Any help would be greatly appriciated!

Cheers, Michiel

nikos101
02-14-2008, 11:59 AM
You should definitely create a separate table that joins your articles with another table that stores the different types of article. this allows you to have your articles assigned to many Different types.



CREATE TABLE `articleDefs` (
`ArticleID` smallint(5) unsigned NOT NULL,
`TypeID` smallint(5) unsigned NOT NULL,
) ENGINE=MyISAM DEFAULT CHARSET=latin1;

You can then use join statements to retrieve your metadata as you wish.
I hope this helps

Michiel
02-14-2008, 01:25 PM
Ok .. And then I would end up with something like this for example:

ArticleID#TypeID
2#1
2#5
2#6
2#7
2#9
2#67
3#1
3#8
etc.

Excuse me for being novice .. but what would my select statements look like? To get correct news articles based on the category (TypeID) and to get all the categories for a specific article?

Thanks very much so far!

Michiel

nikos101
02-14-2008, 01:35 PM
The easiest is the natural join

$query="SELECT * FROM articles NATURAL JOIN articleDefs NATURAL JOIN articleTypes where typeID= 'your_ID'";


This gives you the flexibility you need. However you are not just Limited to articles types, you could create any other type of metadata table to describe your articles!

nikos101
02-14-2008, 01:39 PM
or this which would be better semantically

$query="SELECT * FROM articles NATURAL JOIN articleDefs NATURAL JOIN articleTypes where articletype = 'your_type'";

which would save you having to remember ids

nikos101
02-14-2008, 01:43 PM
for all categories for an article use

$query="SELECT * FROM articles NATURAL JOIN articleDefs NATURAL JOIN articleTypes where articleID= 'your_ID'";

Michiel
02-14-2008, 01:52 PM
Ok cool! I think I'm starting to understand this method of working. Indeed it seems as a much smarter way of doing this!

Since we're at the topic, I'm also thinking of adding relationships between the categories. So for example category 1 is related to category 2, 6, 10, 25 etc. I think a similar approach would be appropriate as well. The only difference with the news articles, is that there is a reverse relationship as well. So when I lookup category 6 I want to know that it is related to category 1 as well.

What is a smart way to store this then, without having tons of redundant data?

Thanks for thinking along with me!

Michiel

nikos101
02-14-2008, 03:40 PM
Yes I would keep with the same idea

Michiel
02-14-2008, 03:54 PM
Ok .. I'm now thinking of setting it up as follows:

category#related_category

but then by default I would be storing the same relationship twice:

category#related_category
1#2
1#3
1#5
2#1
3#1
5#1

This doesn't seem to be a good practice, right?
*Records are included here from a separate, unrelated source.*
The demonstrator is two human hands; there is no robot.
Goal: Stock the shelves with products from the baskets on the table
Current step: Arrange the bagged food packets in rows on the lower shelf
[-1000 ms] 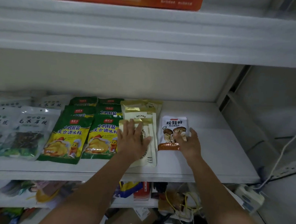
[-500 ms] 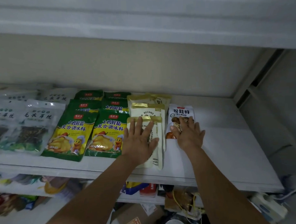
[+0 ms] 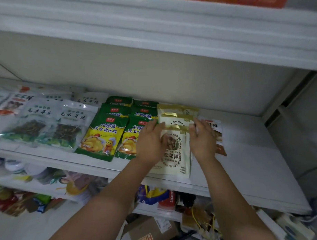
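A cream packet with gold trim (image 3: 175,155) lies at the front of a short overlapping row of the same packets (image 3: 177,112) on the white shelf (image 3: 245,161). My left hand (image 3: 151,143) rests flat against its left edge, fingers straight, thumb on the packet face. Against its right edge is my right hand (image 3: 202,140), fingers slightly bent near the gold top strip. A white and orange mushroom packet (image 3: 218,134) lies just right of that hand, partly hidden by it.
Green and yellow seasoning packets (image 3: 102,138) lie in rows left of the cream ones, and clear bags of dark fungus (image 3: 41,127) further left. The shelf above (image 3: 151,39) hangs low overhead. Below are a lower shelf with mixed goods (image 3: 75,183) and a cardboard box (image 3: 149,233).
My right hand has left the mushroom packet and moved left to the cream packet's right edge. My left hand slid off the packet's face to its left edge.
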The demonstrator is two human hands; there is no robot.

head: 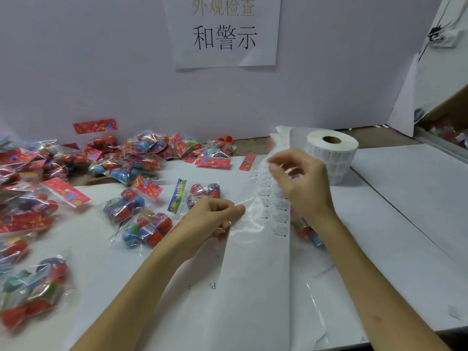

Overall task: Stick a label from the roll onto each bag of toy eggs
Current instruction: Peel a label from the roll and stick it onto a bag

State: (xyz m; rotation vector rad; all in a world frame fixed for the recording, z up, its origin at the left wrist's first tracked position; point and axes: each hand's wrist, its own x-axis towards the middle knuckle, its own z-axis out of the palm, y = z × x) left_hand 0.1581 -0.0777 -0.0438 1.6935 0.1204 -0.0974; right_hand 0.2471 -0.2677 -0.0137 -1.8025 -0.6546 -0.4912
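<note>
The step in hand is judged to be peeling: a sticker is being picked from the strip [255, 249]. The roll [331, 153] is stood on end at the back right of the table [405, 198]. Its long strip is laid out from there toward the front edge. The left edge of the strip seems to be pinched by the left hand [212, 221], and the fingers are curled in tight. The right hand [301, 183] is held higher up, right at the strip, with its fingers bent and the thumb close to them. It is blurred, so it cannot be told if a sticker is caught there.

Many bags of toy eggs [121, 171] are spread over the left side of the table. One bag [202, 193] is laid just behind the left hand. For the next move, a sticker must be lifted clean off. Then a bag must be chosen and the sticker pressed flat on it with no wrinkles.

Another bag [307, 233] is mostly hidden under the strip and the right arm. The tiny print on the labels [279, 220] cannot be read. It cannot be seen which bags are already done. The sign [222, 31] on the wall is cut off at the top, and some bags are cut off at the left edge.
</note>
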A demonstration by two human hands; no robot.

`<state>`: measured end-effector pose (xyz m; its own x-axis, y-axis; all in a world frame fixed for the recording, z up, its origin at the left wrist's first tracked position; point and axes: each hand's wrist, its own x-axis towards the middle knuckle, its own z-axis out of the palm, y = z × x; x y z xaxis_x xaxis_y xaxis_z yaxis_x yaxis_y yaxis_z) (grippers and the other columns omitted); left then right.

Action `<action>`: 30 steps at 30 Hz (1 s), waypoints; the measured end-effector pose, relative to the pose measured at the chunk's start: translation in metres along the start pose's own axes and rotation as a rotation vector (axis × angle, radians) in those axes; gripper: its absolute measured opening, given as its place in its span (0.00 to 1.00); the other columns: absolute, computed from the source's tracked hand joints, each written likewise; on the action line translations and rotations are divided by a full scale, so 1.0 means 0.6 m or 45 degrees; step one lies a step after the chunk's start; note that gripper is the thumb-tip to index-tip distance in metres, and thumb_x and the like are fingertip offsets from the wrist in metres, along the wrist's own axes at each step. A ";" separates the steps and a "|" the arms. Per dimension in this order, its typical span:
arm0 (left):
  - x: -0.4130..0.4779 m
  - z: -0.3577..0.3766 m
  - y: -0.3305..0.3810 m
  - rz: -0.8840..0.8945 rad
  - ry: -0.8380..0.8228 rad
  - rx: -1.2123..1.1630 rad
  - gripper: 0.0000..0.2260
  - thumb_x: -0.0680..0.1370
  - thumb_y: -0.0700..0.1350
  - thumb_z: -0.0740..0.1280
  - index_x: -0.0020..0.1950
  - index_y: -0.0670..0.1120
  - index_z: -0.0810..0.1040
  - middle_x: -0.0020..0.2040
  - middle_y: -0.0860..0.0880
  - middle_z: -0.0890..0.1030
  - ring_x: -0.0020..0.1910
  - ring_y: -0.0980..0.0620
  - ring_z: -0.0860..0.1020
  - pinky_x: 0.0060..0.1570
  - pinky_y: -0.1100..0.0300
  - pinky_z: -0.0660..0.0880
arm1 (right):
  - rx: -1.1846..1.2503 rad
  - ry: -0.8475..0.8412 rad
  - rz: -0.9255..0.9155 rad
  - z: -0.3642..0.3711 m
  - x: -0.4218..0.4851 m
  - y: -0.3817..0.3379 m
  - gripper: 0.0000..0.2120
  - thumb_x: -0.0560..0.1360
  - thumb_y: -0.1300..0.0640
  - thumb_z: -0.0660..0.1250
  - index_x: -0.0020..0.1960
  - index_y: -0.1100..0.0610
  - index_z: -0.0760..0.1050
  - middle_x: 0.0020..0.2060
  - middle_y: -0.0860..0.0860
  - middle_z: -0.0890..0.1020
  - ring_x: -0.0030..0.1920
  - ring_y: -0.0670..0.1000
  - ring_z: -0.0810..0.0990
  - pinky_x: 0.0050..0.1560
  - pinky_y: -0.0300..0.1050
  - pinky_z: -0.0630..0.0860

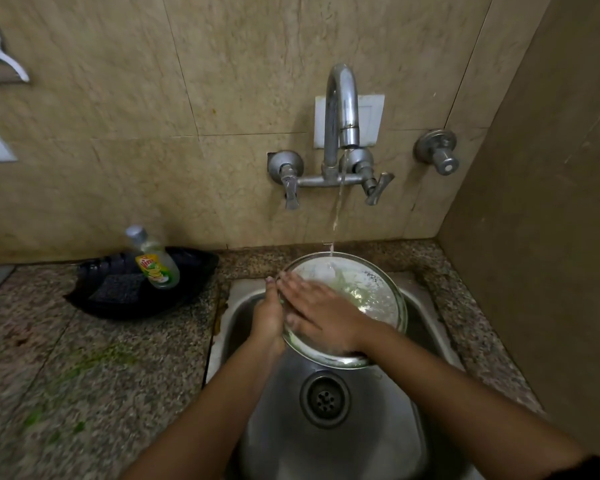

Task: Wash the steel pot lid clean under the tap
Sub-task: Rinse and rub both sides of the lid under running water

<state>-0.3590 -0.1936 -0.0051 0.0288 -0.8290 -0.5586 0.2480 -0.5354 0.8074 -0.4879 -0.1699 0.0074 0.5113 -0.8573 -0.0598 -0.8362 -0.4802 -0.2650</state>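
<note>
Steel pot lid [368, 299]: sitting tilted over the sink [426, 344], upper edge directly under the tap [342, 109]; a thin stream of water [336, 209] is landing on its far rim. Greenish residue is showing on the wet inner face.

Left hand [269, 313]: gripping the lid's left rim, its grip closing on the edge, fingertips showing above the rim.

Right hand [323, 310]: lying flat across the lid's inner face, fingers spread and pointing left (its grip is wide, holding nothing).

Sink drain [324, 398]: lying below the lid, uncovered.

Dish-soap bottle [153, 259]: leaning in a black tray [194, 271] on the granite bench [84, 358], left of the sink; a dark scrub pad [118, 289] is resting beside it.

Green smears [94, 362]: marking the bench's near left area.
</note>
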 end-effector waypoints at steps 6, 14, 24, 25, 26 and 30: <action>0.004 -0.021 0.006 0.023 0.113 -0.001 0.25 0.80 0.60 0.54 0.46 0.43 0.81 0.43 0.43 0.84 0.43 0.45 0.82 0.43 0.55 0.78 | -0.143 -0.143 0.128 -0.007 -0.095 0.081 0.29 0.80 0.39 0.44 0.77 0.43 0.38 0.76 0.45 0.39 0.76 0.47 0.37 0.75 0.50 0.37; -0.025 0.010 -0.013 -0.037 0.020 0.016 0.24 0.80 0.60 0.53 0.46 0.44 0.81 0.43 0.41 0.84 0.44 0.43 0.83 0.47 0.53 0.79 | -0.024 0.160 0.310 0.007 0.032 0.043 0.34 0.80 0.40 0.47 0.78 0.57 0.42 0.78 0.54 0.46 0.78 0.51 0.42 0.76 0.52 0.41; -0.028 -0.041 0.020 0.352 0.030 0.184 0.06 0.76 0.47 0.70 0.40 0.47 0.80 0.40 0.44 0.84 0.38 0.48 0.82 0.44 0.53 0.80 | -0.011 0.066 0.128 0.040 -0.118 0.094 0.28 0.81 0.48 0.54 0.78 0.46 0.46 0.78 0.44 0.48 0.77 0.45 0.46 0.76 0.47 0.46; -0.030 -0.043 0.023 0.384 0.005 0.259 0.04 0.73 0.44 0.72 0.41 0.45 0.82 0.41 0.41 0.85 0.37 0.46 0.83 0.45 0.51 0.81 | 0.029 0.145 0.192 0.040 -0.122 0.108 0.27 0.80 0.51 0.57 0.77 0.48 0.54 0.77 0.46 0.56 0.76 0.46 0.54 0.76 0.48 0.54; -0.028 -0.046 0.025 0.440 0.002 0.370 0.04 0.72 0.42 0.74 0.43 0.42 0.83 0.41 0.40 0.85 0.36 0.47 0.83 0.44 0.53 0.81 | 0.086 0.232 0.267 0.040 -0.120 0.118 0.23 0.79 0.54 0.59 0.74 0.49 0.64 0.74 0.49 0.67 0.73 0.48 0.64 0.73 0.48 0.63; -0.041 -0.040 0.037 0.736 -0.064 0.910 0.06 0.74 0.44 0.71 0.44 0.42 0.84 0.34 0.48 0.83 0.31 0.58 0.79 0.33 0.63 0.73 | 0.397 0.615 0.666 0.025 -0.093 0.119 0.10 0.76 0.54 0.64 0.53 0.47 0.82 0.46 0.50 0.86 0.46 0.51 0.83 0.47 0.50 0.79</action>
<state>-0.3306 -0.1813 0.0221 -0.0846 -0.9958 -0.0361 -0.4496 0.0058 0.8932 -0.5730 -0.1538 -0.0224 -0.1373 -0.9782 0.1556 -0.8136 0.0218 -0.5810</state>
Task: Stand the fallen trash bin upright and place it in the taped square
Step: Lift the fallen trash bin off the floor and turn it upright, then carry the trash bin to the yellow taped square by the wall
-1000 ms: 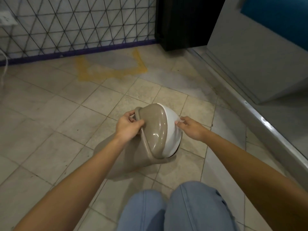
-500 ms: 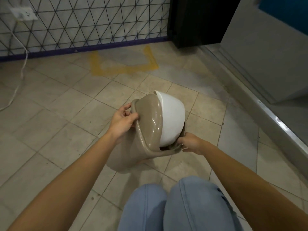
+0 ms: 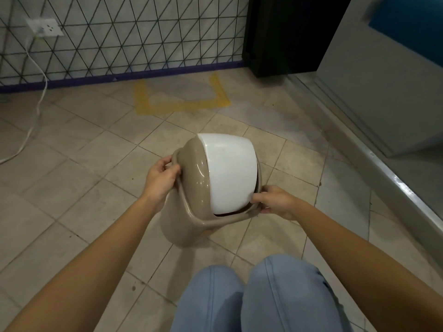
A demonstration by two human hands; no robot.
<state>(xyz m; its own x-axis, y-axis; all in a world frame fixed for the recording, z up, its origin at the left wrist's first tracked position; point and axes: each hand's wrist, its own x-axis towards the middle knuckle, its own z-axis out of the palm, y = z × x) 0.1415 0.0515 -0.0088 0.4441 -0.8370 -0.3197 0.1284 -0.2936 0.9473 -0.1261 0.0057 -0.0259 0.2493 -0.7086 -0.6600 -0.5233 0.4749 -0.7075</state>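
The beige trash bin (image 3: 184, 212) is near the middle of the tiled floor (image 3: 72, 178), just ahead of the person's knees (image 3: 239, 295), raised almost upright with its domed top and white swing lid (image 3: 230, 171) tipped toward the camera. The left hand (image 3: 160, 180) curls its fingers over the left rim of the lid frame, closed on it; the right hand (image 3: 275, 201) pinches the near-right rim with fingers bent tight. Holding opposite sides likely lets both hands turn the body up without pressing on the loose flap. Half a second ago the bin leaned further over and the lid faced right; now it faces up, and the right hand sits slightly higher on the rim. The yellow taped square (image 3: 182, 99) lies well apart, farther off by the wire-grid wall (image 3: 131, 37).
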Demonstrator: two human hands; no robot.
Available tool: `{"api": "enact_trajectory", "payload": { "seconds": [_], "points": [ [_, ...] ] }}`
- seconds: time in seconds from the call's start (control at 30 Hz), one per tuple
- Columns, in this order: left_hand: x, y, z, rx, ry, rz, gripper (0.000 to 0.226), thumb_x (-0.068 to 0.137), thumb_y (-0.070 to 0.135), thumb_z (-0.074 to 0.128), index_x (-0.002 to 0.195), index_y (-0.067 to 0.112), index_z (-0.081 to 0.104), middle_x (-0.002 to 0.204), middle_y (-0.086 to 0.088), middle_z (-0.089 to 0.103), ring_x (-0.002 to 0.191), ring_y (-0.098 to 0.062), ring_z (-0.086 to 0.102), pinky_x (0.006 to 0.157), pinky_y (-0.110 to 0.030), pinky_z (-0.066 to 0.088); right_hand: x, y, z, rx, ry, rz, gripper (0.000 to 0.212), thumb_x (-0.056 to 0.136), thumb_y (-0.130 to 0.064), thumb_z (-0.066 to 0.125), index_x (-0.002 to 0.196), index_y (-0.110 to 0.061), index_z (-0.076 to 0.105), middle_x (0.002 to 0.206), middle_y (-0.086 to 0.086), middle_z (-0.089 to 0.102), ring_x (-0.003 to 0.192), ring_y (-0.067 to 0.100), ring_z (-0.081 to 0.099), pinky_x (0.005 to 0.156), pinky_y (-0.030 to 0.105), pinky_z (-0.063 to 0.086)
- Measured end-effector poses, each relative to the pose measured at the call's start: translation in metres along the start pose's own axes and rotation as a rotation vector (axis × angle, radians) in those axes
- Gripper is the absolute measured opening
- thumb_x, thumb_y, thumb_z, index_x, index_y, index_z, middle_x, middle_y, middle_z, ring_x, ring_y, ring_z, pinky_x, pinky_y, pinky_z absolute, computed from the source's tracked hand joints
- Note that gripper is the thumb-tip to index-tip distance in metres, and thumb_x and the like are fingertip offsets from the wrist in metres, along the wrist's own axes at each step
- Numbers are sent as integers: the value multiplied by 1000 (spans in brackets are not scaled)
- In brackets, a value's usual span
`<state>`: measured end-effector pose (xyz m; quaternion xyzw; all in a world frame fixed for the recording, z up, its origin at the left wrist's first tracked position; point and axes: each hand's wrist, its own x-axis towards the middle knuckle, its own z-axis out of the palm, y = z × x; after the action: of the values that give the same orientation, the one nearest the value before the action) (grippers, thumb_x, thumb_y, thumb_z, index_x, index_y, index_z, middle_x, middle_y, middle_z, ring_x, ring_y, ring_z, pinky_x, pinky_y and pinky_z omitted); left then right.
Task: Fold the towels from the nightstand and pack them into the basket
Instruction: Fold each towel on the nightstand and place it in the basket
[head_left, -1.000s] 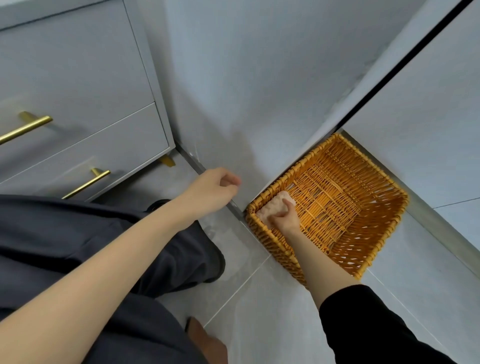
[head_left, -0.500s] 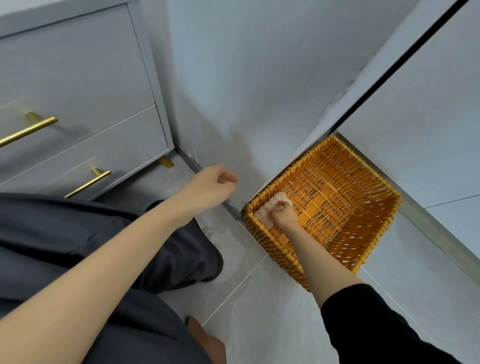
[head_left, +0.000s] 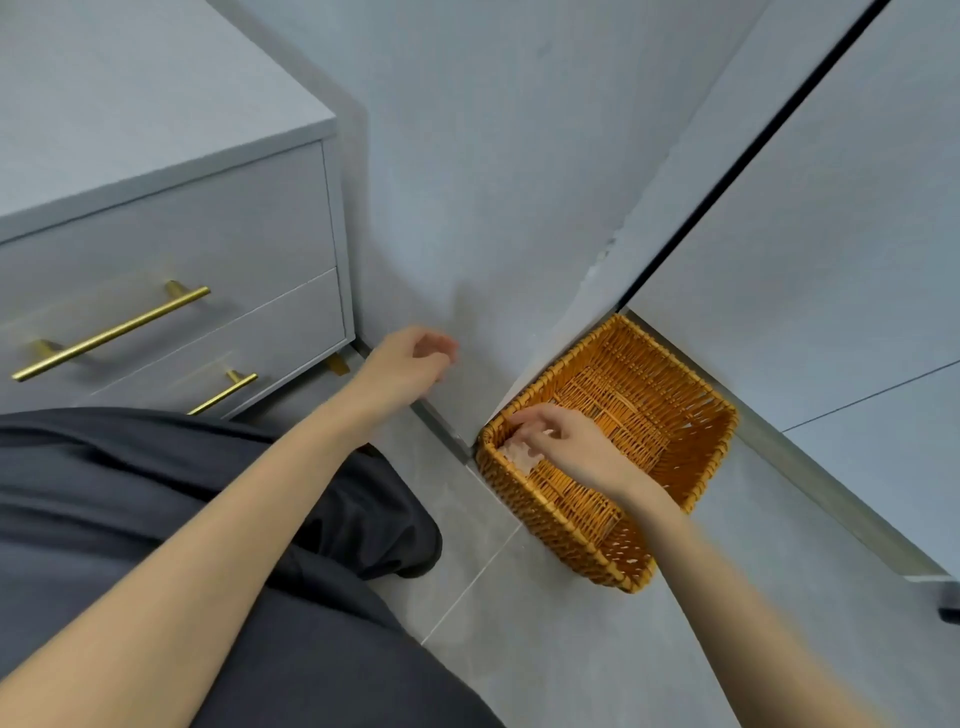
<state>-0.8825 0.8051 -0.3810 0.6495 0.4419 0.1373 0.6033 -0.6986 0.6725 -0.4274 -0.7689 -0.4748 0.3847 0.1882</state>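
— What takes up the most room?
— The grey floor (head_left: 519, 649). The basket (head_left: 561, 512) sits on it, pushed into the wall corner.
— And the nightstand?
— The nightstand (head_left: 171, 218) stands well left of the basket, with both drawers closed.
— The hands?
— The left hand (head_left: 410, 358) hangs in the air left of the basket, loosely curled and holding nothing. The right hand (head_left: 566, 441) is over the basket's near-left corner, fingers loosely spread and gripping nothing.
— The towel?
— The towel (head_left: 517, 456) is a small pale bundle inside that corner, under the right fingers. I cannot tell whether they touch it.
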Motion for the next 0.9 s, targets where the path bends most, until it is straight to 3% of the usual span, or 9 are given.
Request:
{"api": "enact_trajectory", "payload": {
  "seconds": [0.13,0.23,0.4,0.57,0.67,0.9],
  "points": [
    [-19,20,-23,-34,63,63,23,97,8,46,114,17,57,114,2,62,99,-13,58,85,-28,48,-16,-54,-5,-12,29,-145,25,97,-23,51,119,-27,61,104,-9,69,93,3,63,85,23,49],
    [-36,34,-47,-44,118,114,25,96,8,46,117,15,57,112,3,62,96,-12,58,81,-26,49,-15,-94,-6,16,89,-222,23,96,-23,52,117,-27,62,98,-10,69,85,1,63,79,17,48],
    [-67,63,-104,-79,236,207,26,95,7,45,115,19,57,112,5,64,103,-15,60,91,-32,49,-4,-167,-10,30,202,-362,18,96,-27,51,112,-32,59,99,-11,65,84,8,64,76,21,49],
    [-97,87,-169,-83,399,312,23,95,8,47,109,21,59,108,5,66,97,-13,63,83,-28,51,11,-240,-15,79,301,-472,20,94,-21,54,110,-28,63,98,-10,65,82,14,63,71,17,46],
    [-116,92,-207,-82,468,338,22,96,9,46,108,23,58,108,5,65,98,-13,62,81,-26,50,20,-283,-13,91,299,-547,21,93,-18,54,111,-25,64,97,-10,65,81,15,64,66,10,44],
    [-150,78,-278,-71,726,321,26,93,4,48,113,15,58,110,1,64,95,-12,59,76,-23,47,48,-374,15,59,241,-674,22,93,-19,52,111,-27,63,103,-10,65,77,8,62,61,10,41]
  ]
}}
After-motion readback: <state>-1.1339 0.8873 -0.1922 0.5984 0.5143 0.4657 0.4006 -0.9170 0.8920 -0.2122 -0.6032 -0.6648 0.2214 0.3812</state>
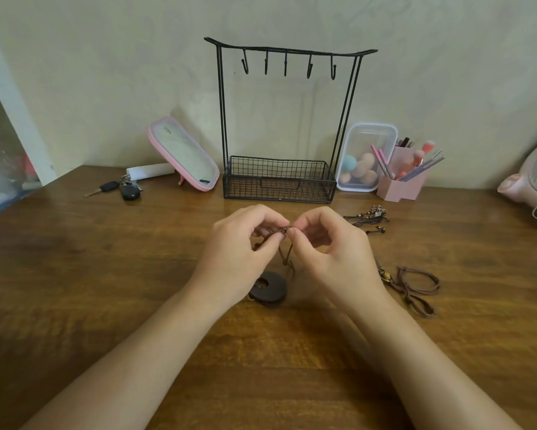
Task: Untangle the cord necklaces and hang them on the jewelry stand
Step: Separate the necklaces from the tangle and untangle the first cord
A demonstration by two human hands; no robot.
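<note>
Hands: left hand (245,243) and right hand (329,246) both pinch the disc-pendant necklace (268,288) by its cord.
Tip: tease loops apart gently; jewelry stand (279,184) stands at twelve o'clock.

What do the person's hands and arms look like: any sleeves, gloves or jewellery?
The left hand and right hand wear no gloves, rings, watch or bracelets that show. No sleeves are in view; both arms are uncovered down to the frame's bottom edge.

pink mirror (183,154) | keys (118,189) | sponge box (366,156) | brush holder (403,181) | wooden table (106,274)
</note>
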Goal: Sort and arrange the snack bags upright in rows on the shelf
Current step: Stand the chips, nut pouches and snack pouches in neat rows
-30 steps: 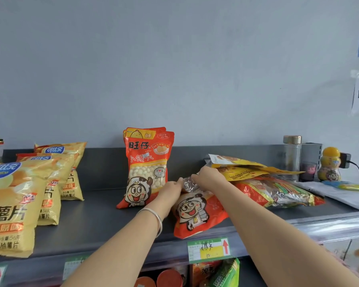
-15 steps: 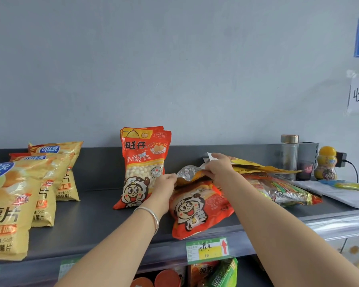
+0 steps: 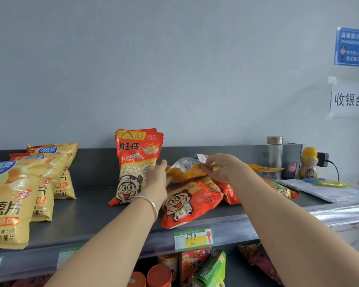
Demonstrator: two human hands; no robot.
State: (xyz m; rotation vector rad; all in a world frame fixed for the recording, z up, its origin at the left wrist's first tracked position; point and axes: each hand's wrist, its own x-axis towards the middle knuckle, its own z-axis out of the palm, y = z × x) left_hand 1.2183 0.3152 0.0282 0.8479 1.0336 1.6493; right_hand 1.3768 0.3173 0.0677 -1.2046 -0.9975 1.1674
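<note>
Dark grey metal shelf (image 3: 87,214) runs under a pale grey wall (image 3: 174,69), with yellow chip bags (image 3: 10,195) upright in rows at its left end and red snack bags (image 3: 137,162) standing near the middle. At the front edge a lying red bag (image 3: 187,206) has its crumpled top pinched by the left grip (image 3: 157,179) and the right grip (image 3: 222,168). Bare shelf shows between the chip bags and the red ones, while a loose pile of bags (image 3: 282,189) crowds the right.

Left hand (image 3: 156,179) and right hand (image 3: 222,169) have tilted the orange bag (image 3: 192,200) upward.
</note>
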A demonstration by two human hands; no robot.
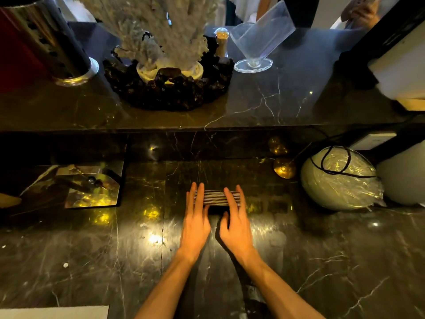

Or is it better to rename the columns to category1 and category2 and store once. That means my SELECT query would then become 'WHERE category1 = $id || category2 = $id' ..

Can you advise me on which setup to use?

nikos101
02-14-2008, 04:05 PM
I see what you mean. Its getting complex now :)

If your category data is not huge say < 60 relationships do it as your doing above and try and avoid duplicating rows

1#2
2#1 eg

but if there is going to be a whole load of relationships your going to find it hard to keep track of in one table, and in that case I would define a separate table for each category that only has one column which has the links to the other categories.

Michiel
02-14-2008, 04:18 PM
Well .. I'll have let's say 500 different categories (which may easily double over time, so already thinking about that). As far as the relations go, I estimate each category will have no more that 10 - 20 related categories. So that would result in a table with a maximum of 500 * 20 = 10,000 rows in the current situation (if I strip out the doubles) and 1000*20 = 20,000 rows over time ..

That wouldn't cause problems, would it?